▸ WORK TO COMPLETE: Return the entire listing, character for character.
<<<<
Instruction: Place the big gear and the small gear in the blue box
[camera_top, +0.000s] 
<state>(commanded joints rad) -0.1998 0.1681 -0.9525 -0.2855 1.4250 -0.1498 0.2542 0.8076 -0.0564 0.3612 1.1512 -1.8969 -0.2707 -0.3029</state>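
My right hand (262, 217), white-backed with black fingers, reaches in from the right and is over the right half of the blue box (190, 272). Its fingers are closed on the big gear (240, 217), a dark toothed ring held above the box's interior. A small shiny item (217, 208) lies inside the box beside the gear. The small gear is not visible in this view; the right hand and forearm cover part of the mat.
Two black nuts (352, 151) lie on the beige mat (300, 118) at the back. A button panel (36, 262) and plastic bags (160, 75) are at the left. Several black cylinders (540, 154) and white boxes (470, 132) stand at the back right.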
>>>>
▸ RESPONSE AREA:
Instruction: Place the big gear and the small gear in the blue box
[camera_top, +0.000s] 
<state>(commanded joints rad) -0.1998 0.1681 -0.9525 -0.2855 1.4250 -0.1498 0.2542 0.8076 -0.0564 0.3612 1.1512 -1.8969 -0.2707 -0.3029</state>
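My right hand (262, 217), white-backed with black fingers, reaches in from the right and is over the right half of the blue box (190, 272). Its fingers are closed on the big gear (240, 217), a dark toothed ring held above the box's interior. A small shiny item (217, 208) lies inside the box beside the gear. The small gear is not visible in this view; the right hand and forearm cover part of the mat.
Two black nuts (352, 151) lie on the beige mat (300, 118) at the back. A button panel (36, 262) and plastic bags (160, 75) are at the left. Several black cylinders (540, 154) and white boxes (470, 132) stand at the back right.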

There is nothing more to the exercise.